■ **Records from a collection**:
________________

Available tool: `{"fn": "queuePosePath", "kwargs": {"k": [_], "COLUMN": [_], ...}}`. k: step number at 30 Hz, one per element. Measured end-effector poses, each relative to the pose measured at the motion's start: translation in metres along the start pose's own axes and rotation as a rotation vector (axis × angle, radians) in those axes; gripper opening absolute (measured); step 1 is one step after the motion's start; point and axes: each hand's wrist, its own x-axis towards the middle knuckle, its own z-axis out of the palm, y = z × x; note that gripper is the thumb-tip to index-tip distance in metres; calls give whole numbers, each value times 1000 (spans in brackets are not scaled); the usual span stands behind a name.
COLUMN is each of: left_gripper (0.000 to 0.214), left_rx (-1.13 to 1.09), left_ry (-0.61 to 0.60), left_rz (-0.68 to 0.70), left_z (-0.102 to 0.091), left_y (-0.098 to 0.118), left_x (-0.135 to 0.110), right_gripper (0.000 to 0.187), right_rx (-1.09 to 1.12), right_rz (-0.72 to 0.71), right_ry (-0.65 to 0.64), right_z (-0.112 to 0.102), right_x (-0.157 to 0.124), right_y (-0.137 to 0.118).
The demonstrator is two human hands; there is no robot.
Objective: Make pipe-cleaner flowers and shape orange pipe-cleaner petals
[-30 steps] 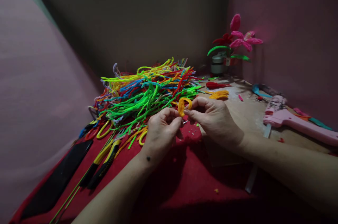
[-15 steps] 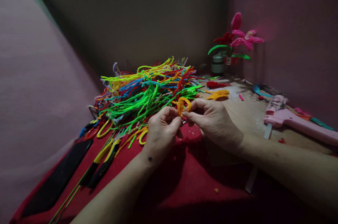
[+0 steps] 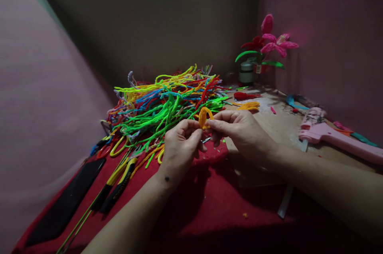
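Note:
Between my two hands is an orange pipe cleaner [image 3: 202, 118] bent into an upright loop. My right hand [image 3: 241, 129] pinches the lower right side of the loop between thumb and index finger. My left hand [image 3: 182, 141] is closed at its lower left, thumb and index finger together at the edge of the loop; the exact grip there is partly hidden. A small metallic piece [image 3: 206, 140] shows just below the fingers. Right behind the hands lies a big heap of pipe cleaners [image 3: 167, 102] in many colours.
Yellow-and-black pliers [image 3: 118, 184] and a black flat object [image 3: 66, 202] lie at left on the red cloth [image 3: 221, 210]. A pink glue gun [image 3: 338, 136] rests at right on a board. Orange [image 3: 249, 106] and red bundles [image 3: 247, 96] lie behind my right hand, near pink flowers [image 3: 279, 44].
The orange loop has turned slightly and risen a little, showing a wider opening. My left hand has shifted slightly left, with its fingertips farther from the right hand's.

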Motion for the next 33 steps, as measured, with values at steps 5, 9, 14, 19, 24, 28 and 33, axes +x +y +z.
{"fn": "queuePosePath", "kwargs": {"k": [5, 9, 14, 19, 24, 28, 33], "left_gripper": [12, 13, 14, 17, 8, 11, 16], "left_rx": [-135, -194, -151, -87, 62, 304, 466], "left_ry": [-55, -89, -119, -148, -125, -137, -174], "left_rz": [-34, -50, -55, -105, -4, 296, 417], "left_z": [0, 2, 2, -1, -2, -6, -11], "left_y": [1, 0, 3, 2, -8, -12, -8], "left_x": [-2, -2, -3, 1, 3, 2, 4], "right_gripper": [20, 19, 18, 19, 20, 20, 21], "right_rx": [-16, -56, 98, 178, 244, 277, 334], "right_rz": [44, 58, -34, -22, 40, 70, 91], "right_ry": [-4, -26, -40, 22, 86, 121, 121], "right_z": [2, 0, -3, -6, -6, -5, -5], "right_x": [1, 2, 5, 11, 13, 12, 12], "right_y": [2, 6, 8, 11, 11, 10, 10]}}
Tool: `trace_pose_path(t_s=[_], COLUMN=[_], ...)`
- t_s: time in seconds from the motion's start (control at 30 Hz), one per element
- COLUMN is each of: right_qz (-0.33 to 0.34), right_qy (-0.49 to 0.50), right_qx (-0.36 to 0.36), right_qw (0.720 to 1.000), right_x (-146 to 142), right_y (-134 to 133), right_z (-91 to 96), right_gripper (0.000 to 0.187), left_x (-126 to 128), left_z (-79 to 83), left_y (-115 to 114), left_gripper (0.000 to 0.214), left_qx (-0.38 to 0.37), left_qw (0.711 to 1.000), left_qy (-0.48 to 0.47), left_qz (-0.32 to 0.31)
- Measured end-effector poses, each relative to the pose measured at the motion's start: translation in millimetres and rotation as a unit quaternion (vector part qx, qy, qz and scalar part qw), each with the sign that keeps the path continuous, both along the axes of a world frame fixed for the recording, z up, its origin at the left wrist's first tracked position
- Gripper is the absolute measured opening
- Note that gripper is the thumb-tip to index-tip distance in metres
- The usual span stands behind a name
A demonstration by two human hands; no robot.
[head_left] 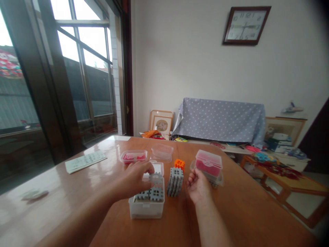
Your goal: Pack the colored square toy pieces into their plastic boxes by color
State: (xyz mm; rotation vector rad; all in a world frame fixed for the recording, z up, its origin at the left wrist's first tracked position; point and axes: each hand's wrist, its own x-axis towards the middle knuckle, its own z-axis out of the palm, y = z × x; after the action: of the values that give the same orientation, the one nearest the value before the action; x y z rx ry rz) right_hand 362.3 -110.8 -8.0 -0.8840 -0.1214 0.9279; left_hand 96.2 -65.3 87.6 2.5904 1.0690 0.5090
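Observation:
My left hand (136, 180) reaches over a clear plastic box (147, 206) full of grey waffle-shaped blocks (154, 193), its fingers curled on a grey block at the top of the pile. Right of the box stands a built stack of grey blocks (175, 181) with an orange block (179, 164) on top. My right hand (197, 185) rests on the wooden table (244, 212) just right of that stack, fingers loosely curled, with nothing that I can make out in it.
A lidded box of pink blocks (208, 164) stands beyond my right hand. Further back lie a flat box with pink pieces (133, 156), an empty clear tub (161, 151) and a printed paper (85, 161) at the left. A low table (282, 178) stands beside the right edge.

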Motion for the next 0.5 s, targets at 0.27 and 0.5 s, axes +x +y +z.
trace_pose_path(t_s=[0.27,0.5], right_qz=[-0.001,0.002], right_qy=[0.000,-0.018], right_qx=[-0.012,-0.003], right_qw=[1.000,1.000], right_x=[-0.7,0.4], right_y=[-1.4,0.2], right_z=[1.6,-2.3], right_gripper=[0.016,0.017], left_x=[-1.2,16.4], left_z=[10.2,17.4], left_y=[-17.5,-23.8], left_gripper=[0.026,0.025], left_qx=[0.006,-0.003], left_qw=[0.993,0.982], left_qy=[0.117,0.186], left_qz=[-0.018,-0.024])
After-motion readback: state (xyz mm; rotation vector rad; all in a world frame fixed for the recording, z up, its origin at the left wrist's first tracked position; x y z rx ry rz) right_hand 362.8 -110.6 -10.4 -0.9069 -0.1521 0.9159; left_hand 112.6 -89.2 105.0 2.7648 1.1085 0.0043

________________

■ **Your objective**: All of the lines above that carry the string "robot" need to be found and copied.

■ **Solution to the exercise**:
The demonstrator is two human hands; there is no robot.
A demonstration by two human hands; no robot.

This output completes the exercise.